Totem. Nahual. Daemon. Cultures the world over have often described in great terms the spiritual implication of everyday animals, and on Saturday night at The Granada Theatre, one modern-day musical shaman took it upon himself to exemplify their mythical significance through the language of rhythm and melody.

Wynton Marsalis and his 15-piece Jazz at Lincoln Center Orchestra lit up the evening with their presentation of Spaces, a musical ode to 10 members of the animal kingdom that kicked off UCSB’s 2018-19 Arts & Lectures series to rousing effect. As if their grace and dexterity with brass and percussion weren’t enough, Marsalis and the band called on the kinetic prowess of dancers Lil Buck, Jared Grimes, and Myles Yachts to slink and shuffle around each musical composition in a choreographic display that punctuated each coda and cadence.

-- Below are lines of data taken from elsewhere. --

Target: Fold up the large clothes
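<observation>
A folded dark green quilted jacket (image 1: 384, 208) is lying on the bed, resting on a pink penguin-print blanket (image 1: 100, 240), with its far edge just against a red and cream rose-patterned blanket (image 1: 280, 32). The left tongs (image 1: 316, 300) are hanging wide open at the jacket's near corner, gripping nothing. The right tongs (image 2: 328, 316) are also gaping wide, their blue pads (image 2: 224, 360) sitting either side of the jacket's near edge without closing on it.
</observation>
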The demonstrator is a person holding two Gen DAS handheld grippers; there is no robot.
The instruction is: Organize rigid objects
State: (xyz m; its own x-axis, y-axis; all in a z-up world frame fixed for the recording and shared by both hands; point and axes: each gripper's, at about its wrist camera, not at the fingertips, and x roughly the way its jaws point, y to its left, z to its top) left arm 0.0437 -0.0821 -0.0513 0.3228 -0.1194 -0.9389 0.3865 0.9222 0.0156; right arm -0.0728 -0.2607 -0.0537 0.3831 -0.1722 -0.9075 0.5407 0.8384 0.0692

Perched next to the orchestra on folding chairs and dressed in little more than jeans and T-shirts, the dancers’ modesty belied their superhuman ability to manifest and embody the spirit of Marsalis’s reverence for the winged and the wild, and the results were nothing short of transformative. As Buck and Yachts wove around the stalwart orchestra and Grimes tapped his way downstage, scraping and leaping to mounting effect in the closing piece, “Bees Bees Bees,” one had the distinctive feeling Marsalis was conjuring up a musical incantation that might inspire a fresh generation of jazz appreciation. If the response of the 1,400 area students who had filled the theater’s matinee presentation the day before was any indication, the spell had already been cast.